On Lattice Distortion By Isovalent Cations In Silver Sulphate Solid Electrolyte

Department of Physics, Shri Shivaji Science College, Congress Nagar, Nagpur 440012, India

Adv. Mater. Lett., 2012, Current Issue, 3 (3), pp 204-212

DOI: 10.5185/amlett.2012.4332

Publication Date (Web): Jun 10, 2012

Copyright © IAAM-VBRI Press

E-mail: swanwane2000@yahoo.com

Abstract

Detailed impedance spectroscopic studies are carried out by incorporating various guest iso-valent cations within the solid solubility limit having different ionic radii in Ag₂SO₄. The solid solubility limits up to x = 3 mole% cation doped Ag₂SO₄ are set with XRD, SEM, IR and DSC techniques.
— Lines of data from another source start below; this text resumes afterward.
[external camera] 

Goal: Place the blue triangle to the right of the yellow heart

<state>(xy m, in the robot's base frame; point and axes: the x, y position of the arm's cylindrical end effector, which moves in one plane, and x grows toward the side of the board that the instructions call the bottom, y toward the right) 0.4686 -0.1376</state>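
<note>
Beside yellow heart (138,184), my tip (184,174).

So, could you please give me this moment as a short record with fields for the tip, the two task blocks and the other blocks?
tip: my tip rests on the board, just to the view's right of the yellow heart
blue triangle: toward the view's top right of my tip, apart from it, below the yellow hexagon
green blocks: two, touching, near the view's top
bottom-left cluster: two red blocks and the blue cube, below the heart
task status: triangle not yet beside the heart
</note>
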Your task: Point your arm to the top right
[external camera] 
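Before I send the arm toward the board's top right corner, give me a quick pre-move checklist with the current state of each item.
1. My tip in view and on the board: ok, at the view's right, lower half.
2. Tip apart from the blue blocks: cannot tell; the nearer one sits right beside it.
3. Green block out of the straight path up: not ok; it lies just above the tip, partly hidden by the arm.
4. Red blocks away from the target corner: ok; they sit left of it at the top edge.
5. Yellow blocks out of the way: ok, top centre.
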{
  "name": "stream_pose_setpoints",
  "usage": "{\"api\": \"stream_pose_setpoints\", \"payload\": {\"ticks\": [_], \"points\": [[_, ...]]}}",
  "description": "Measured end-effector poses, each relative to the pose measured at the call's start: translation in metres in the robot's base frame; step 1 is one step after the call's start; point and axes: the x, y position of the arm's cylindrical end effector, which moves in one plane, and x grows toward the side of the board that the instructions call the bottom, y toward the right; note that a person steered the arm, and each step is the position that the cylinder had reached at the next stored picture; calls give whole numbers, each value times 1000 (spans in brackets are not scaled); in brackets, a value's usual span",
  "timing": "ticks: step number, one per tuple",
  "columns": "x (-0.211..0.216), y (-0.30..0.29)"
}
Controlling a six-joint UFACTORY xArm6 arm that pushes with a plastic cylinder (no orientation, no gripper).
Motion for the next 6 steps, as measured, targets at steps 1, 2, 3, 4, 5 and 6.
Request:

A major dependence of conductivity on the ionic size of the doped iso-valent cations is observed. The ionic conductivity is found to increase with the incorporation of a guest cation that creates appropriate distortion factor in iso-valent cation doped Ag₂SO₄. The conductivity of Ag₂SO₄ is found to be dependent on the ionic size of the guest cation, particularly in the low-temperature modification of Ag₂SO₄ 4 (β-phase). These results could throw light on the fundamental conduction mechanism in Ag₂SO₄  and also on the criterion of selecting the impurity cation in the classical doping method. The optimized solid electrolytes can then be utilized for their technological applications in electrochemical devices such as SO_x sensors and thermal batteries.

Keywords

Lattice distortion, solid electrolytes, silver sulphate, fast ionic conductors.